_WHAT YOU SHOULD DO:_
Which lines in the records below contain the word "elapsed"? Report each of them.

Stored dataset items
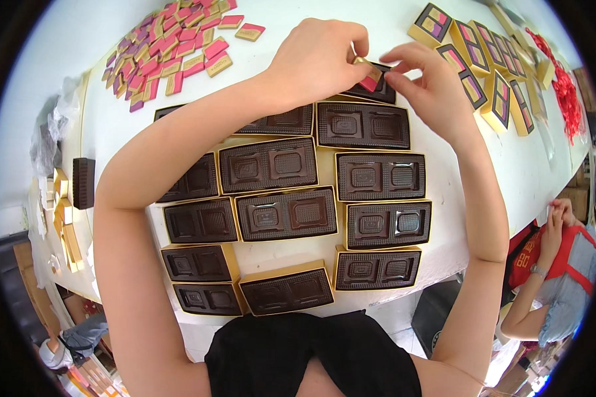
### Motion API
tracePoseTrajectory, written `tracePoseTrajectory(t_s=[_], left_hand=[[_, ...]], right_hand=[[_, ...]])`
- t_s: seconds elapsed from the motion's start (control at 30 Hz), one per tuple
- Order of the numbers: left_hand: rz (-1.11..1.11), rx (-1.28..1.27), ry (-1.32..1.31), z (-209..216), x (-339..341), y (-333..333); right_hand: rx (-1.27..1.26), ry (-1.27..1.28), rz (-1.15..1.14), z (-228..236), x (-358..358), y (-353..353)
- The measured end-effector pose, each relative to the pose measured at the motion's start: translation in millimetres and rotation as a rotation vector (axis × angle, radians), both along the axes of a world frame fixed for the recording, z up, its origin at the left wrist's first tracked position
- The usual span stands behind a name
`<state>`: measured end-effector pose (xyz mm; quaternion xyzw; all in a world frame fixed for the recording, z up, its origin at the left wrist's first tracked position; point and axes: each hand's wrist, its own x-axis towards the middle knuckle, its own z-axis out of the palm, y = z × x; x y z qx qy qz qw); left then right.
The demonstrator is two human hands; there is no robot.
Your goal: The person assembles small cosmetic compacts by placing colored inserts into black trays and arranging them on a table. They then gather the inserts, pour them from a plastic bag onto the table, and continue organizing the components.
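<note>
1. Black top (311, 357) at six o'clock, closest to the camera.
2. Left hand (321, 58), at twelve, pinches a pink-and-gold piece (369, 81) between thumb and fingers.
3. That piece sits at one o'clock, tilted over a dark-lined box (382, 94).
4. Right hand (429, 83), between one and two, holds thumb and fingers parted by the box's edge.
5. Loose pieces (172, 67) heap near eleven.

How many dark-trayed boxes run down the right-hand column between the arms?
5: the top box, partly hidden by the left hand; below it, the second box, third box, fourth box, and bottom box nearest the table edge.
</note>
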<state>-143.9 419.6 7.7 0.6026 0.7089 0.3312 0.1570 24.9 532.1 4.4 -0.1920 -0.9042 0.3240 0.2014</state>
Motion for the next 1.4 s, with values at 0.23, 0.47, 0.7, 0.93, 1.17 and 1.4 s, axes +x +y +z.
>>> tracePoseTrajectory(t_s=[0.23, 0.47, 0.7, 0.93, 1.17, 1.4], left_hand=[[0.022, 0.181, 0.248, -24.1, 3.2, -1.3], [-0.03, -0.005, 0.274, -15.5, 0.0, 18.0], [-0.071, -0.487, -0.324, 4.5, -27.8, 45.0], [-0.163, -0.174, 0.221, -12.3, -29.1, 39.1], [-0.202, -0.356, 0.113, 29.5, -93.3, -81.2], [-0.008, -0.139, -0.101, -16.4, -70.8, -95.1]], right_hand=[[0.083, 0.042, -0.028, -16.5, -3.2, -6.2], [-0.507, -0.052, -0.028, -20.0, -4.6, 13.1], [-0.707, -0.021, 0.042, -20.2, -5.9, 13.5], [-0.648, 0.026, 0.041, -31.0, -10.8, 11.7], [-0.594, 0.05, -0.023, -32.7, -11.3, 8.2], [-0.561, 0.044, -0.056, -38.1, -7.0, 10.1]])
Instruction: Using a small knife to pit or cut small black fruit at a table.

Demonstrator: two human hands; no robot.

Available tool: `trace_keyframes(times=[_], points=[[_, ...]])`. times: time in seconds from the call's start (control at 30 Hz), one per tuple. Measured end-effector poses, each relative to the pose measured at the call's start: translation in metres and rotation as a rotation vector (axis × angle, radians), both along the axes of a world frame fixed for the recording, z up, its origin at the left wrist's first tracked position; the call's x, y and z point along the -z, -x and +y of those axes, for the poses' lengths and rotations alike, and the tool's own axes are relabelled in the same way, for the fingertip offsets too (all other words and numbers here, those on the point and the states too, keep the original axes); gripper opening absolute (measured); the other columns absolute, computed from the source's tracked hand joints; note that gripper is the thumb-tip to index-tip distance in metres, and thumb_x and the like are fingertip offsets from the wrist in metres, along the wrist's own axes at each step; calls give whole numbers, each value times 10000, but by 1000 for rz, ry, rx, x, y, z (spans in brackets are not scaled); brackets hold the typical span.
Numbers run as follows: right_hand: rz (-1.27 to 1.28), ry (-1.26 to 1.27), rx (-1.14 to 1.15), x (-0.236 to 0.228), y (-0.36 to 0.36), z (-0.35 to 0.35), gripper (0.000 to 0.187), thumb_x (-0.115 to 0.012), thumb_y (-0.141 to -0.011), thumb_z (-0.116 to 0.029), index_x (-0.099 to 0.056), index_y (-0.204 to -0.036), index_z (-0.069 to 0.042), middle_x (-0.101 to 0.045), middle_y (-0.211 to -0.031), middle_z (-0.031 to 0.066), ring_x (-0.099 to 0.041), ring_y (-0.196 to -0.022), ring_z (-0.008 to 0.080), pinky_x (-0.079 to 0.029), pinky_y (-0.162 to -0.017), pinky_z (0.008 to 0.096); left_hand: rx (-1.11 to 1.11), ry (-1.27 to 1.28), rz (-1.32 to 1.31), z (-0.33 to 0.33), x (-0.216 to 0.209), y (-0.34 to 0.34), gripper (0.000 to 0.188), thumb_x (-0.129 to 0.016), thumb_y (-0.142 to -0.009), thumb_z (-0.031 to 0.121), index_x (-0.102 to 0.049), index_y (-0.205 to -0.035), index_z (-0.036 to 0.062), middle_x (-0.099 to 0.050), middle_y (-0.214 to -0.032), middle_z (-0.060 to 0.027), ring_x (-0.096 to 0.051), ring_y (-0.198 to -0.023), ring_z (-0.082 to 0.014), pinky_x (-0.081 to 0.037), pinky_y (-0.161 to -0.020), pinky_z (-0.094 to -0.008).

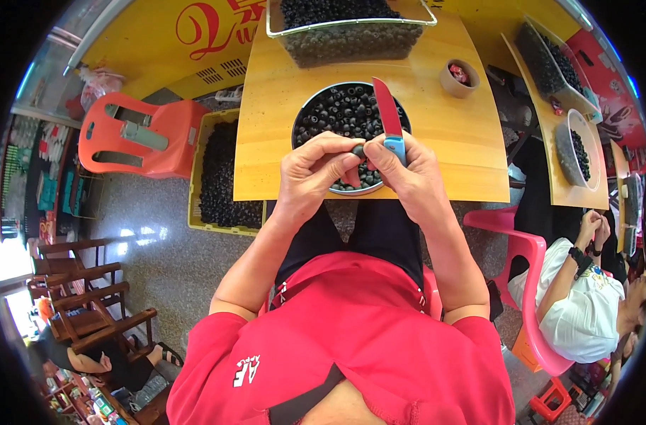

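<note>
Over the near edge of a round bowl (295,126) of small black round pieces, nut-like or seed-like, my two hands meet. My left hand (310,170) pinches one such dark greenish piece (358,150) between thumb and fingertips. Wrapped around the blue handle (395,147) of a knife is my right hand (414,170); the red blade (385,106) points up and away over the bowl. The right thumb tip comes up against the small piece, beside the left fingertips. What the pieces are exactly, I cannot tell.
The bowl sits at the near edge of a wooden table (266,142). At its far end stands a clear tub (351,44) full of black pieces; a small cup (459,83) is at right. Left are a yellow crate (195,191) and an orange stool (167,134). Another person (585,297) sits at right.
</note>
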State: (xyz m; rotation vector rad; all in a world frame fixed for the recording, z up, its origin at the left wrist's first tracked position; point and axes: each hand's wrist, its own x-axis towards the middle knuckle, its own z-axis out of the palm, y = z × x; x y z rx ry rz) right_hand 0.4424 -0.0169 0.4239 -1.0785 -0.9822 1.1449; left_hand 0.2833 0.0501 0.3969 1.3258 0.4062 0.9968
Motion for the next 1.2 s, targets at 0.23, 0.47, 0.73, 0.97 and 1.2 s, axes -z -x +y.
trace_keyframes(times=[0.23, 0.47, 0.73, 0.97, 1.2], points=[[-206, -4, 41, 4, -1, -4, 197, -611, -943, -231, -624, -941, -35, -592, -779, -6, -512, -661, 62, -392, -564, 214, 46, 64, -18, -2, -1, 2, 169, -612, -897, -9, -635, -1063, -27, -613, -913, -65, -615, -707, -116, -504, -646, -224], [-950, -369, 242, 2, 1, -7, 111, -665, -840, -43, -626, -941, -17, -605, -807, 113, -588, -630, 236, -455, -551, 301, 29, 134, -55, 0, 0, 3, 157, -608, -912, 23, -588, -1067, 0, -609, -906, -48, -600, -721, -103, -496, -652, -227], [-1056, -392, 273, 8, -4, -4, 145, -666, -823, -45, -629, -963, -43, -612, -830, 105, -612, -658, 279, -468, -547, 355, 43, 131, -50, 1, 2, 2, 162, -610, -915, 35, -572, -1067, -5, -602, -872, -44, -596, -725, -103, -492, -652, -232], [-1044, -372, 264, 10, -4, 0, 120, -656, -838, -50, -625, -952, -35, -595, -804, 114, -605, -663, 293, -463, -555, 354, 36, 153, -92, -2, 7, 4, 150, -601, -922, 39, -564, -1061, -3, -610, -848, -54, -598, -695, -114, -492, -654, -231], [-979, -216, 321, 20, -17, -3, 120, -638, -894, -104, -628, -945, 3, -585, -792, 128, -576, -626, 242, -433, -558, 337, -365, 18, -98, 28, 0, 54, 143, -598, -887, -15, -567, -1027, -6, -610, -825, -64, -590, -675, -133, -486, -647, -246]])
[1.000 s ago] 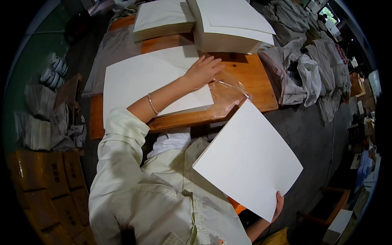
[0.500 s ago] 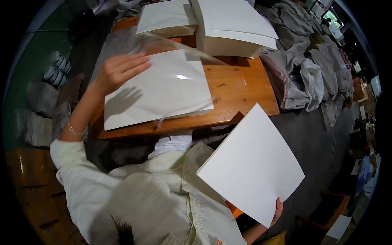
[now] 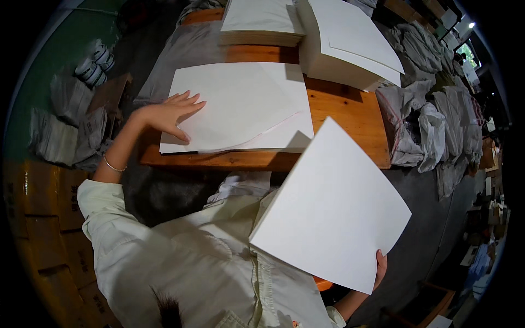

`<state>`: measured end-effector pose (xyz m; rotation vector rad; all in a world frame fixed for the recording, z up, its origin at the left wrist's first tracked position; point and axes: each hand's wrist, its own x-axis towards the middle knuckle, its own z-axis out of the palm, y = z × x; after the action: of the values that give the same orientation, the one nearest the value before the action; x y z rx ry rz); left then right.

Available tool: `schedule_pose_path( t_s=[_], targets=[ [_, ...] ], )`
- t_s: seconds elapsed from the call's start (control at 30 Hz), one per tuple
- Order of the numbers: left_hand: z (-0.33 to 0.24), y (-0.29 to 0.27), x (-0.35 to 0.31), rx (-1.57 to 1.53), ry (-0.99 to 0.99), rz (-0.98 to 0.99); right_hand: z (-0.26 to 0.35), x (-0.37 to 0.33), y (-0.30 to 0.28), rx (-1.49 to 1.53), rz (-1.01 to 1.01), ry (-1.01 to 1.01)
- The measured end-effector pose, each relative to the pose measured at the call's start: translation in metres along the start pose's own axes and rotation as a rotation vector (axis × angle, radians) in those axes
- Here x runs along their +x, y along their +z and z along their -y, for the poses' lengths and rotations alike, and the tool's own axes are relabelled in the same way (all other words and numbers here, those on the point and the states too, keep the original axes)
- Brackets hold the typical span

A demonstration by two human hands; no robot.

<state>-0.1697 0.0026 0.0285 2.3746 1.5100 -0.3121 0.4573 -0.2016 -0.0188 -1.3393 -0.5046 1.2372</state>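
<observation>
My left hand (image 3: pixel 172 116) rests with fingers spread on the left part of a stack of large white paper sheets (image 3: pixel 240 98) lying on the wooden table. Clear plastic film (image 3: pixel 273 128) covers at least part of that stack; a curved edge of it shows across the front right. My right hand (image 3: pixel 381 269) grips another stack of white paper sheets (image 3: pixel 333 213) by its lower right edge, holding it tilted in front of my body. Most of the right hand's fingers are hidden beneath these sheets.
The wooden table (image 3: pixel 350 123) carries two more paper stacks at its far side: a lower one (image 3: pixel 262 19) and a taller one (image 3: pixel 355 41). Grey and white sacks (image 3: pixel 415 115) are heaped on the right. Wrapped bundles (image 3: pixel 54 136) and brown cartons (image 3: pixel 49 235) stand at the left.
My left hand has come down from holding raised film to lying spread on the stack, and the film has settled flatter. My right hand still holds its sheets, now closer to the table.
</observation>
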Motion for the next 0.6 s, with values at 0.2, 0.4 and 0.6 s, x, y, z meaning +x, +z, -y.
schedule_pose_path(
  t_s=[0.2, 0.4, 0.6],
  targets=[
    [-0.085, -0.018, 0.006, -0.47, 0.006, -0.08, 0.009, -0.005, 0.036, -0.082, 0.12, 0.095],
    [-0.118, 0.024, 0.038, -0.092, -0.214, -0.432, 0.023, 0.009, 0.051, -0.127, 0.212, 0.262],
    [-0.115, 0.029, 0.046, -0.036, -0.169, -0.396, 0.029, 0.022, 0.057, -0.106, 0.25, 0.337]
  ],
)
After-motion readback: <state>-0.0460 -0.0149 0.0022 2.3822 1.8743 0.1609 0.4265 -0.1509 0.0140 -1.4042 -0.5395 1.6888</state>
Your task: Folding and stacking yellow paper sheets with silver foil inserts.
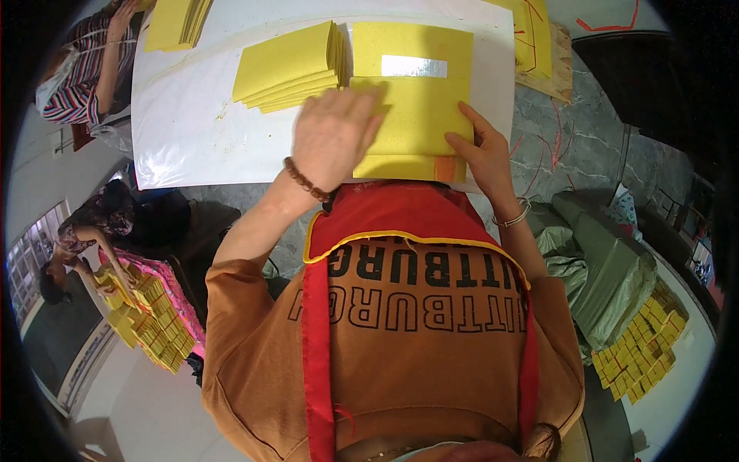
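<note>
A stack of yellow paper sheets [419, 115] lies at the table's near edge, right in front of me. A folded layer covers its middle, and a silvery rectangle [414, 67] and a small orange patch show on it. My left hand [336, 131], slightly blurred, is over the stack's left edge with fingers bent; their grip does not show clearly. At the right edge, my right hand [486, 154] has thumb and forefinger apart, touching the paper. Left of the stack, a fanned pile of folded yellow papers [289, 65] lies close to my left hand.
The white-covered table [200, 146] bears another yellow pile [175, 23] at far left. More yellow paper [531, 38] rests on a wooden board at right. Bundled yellow packs lie low on both sides [158, 323] [643, 343]. Two other people [85, 69] work at left.
</note>
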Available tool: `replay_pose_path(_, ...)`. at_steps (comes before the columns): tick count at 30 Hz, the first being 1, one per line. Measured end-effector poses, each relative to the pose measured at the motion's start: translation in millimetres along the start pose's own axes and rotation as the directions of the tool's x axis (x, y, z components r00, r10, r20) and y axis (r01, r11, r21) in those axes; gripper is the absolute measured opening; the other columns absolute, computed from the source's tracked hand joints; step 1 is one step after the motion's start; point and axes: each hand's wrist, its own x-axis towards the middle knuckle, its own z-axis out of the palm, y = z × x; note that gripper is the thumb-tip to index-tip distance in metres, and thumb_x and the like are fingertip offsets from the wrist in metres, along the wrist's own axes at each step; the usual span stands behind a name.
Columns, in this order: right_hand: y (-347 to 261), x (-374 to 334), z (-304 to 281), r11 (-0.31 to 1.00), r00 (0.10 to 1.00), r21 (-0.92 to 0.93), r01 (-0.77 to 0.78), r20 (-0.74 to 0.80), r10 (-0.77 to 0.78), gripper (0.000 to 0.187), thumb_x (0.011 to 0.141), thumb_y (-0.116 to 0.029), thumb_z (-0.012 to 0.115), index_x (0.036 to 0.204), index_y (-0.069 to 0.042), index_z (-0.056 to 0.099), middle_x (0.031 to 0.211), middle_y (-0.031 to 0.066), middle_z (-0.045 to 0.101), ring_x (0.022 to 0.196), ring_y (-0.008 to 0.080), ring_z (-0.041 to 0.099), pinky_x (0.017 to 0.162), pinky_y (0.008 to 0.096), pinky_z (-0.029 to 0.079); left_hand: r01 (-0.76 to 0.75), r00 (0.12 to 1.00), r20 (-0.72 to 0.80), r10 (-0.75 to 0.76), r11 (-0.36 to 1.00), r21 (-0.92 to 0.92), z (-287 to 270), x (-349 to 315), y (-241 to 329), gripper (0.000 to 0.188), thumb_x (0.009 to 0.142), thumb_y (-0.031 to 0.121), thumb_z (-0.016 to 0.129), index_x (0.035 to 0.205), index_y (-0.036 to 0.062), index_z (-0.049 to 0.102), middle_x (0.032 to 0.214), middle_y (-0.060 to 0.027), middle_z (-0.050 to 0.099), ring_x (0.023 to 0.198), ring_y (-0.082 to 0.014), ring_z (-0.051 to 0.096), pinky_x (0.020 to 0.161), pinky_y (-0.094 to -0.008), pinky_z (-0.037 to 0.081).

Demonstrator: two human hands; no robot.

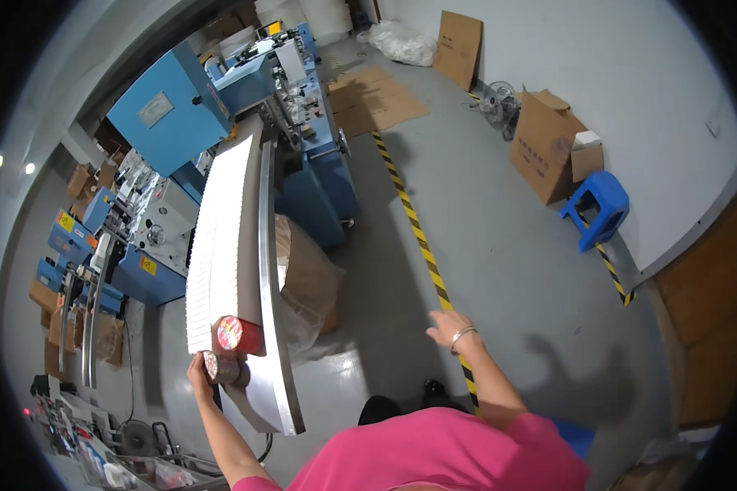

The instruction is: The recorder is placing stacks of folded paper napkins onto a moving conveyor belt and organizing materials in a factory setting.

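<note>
My left hand (196,375) is at the near left edge of a long metal-edged conveyor table (285,385). Its fingers curl against the side of a short cylinder (223,369) with a patterned round end and a dull grey-brown side; part of the fingers is hidden. Touching or just behind that cylinder lies a red cylinder (240,335) with a pink and white printed end. A long row of thin white pieces (219,245), packed close together, runs up the table beyond them. Over the floor, my right hand (452,331) reaches out with fingers apart and nothing in it.
A blue machine cabinet (170,110) stands at the table's far end. Beside the table is a lined carton (307,266). Yellow-black tape (418,229) marks the floor. To the right are a cardboard box (544,147), a blue stool (602,200) and a fan (499,106).
</note>
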Motion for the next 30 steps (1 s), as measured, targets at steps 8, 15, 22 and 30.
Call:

_EXERCISE OUTPUT:_
- t_s: seconds elapsed from the motion's start (control at 30 Hz), one per tuple
- t_s: seconds elapsed from the call's start (control at 30 Hz), one per tuple

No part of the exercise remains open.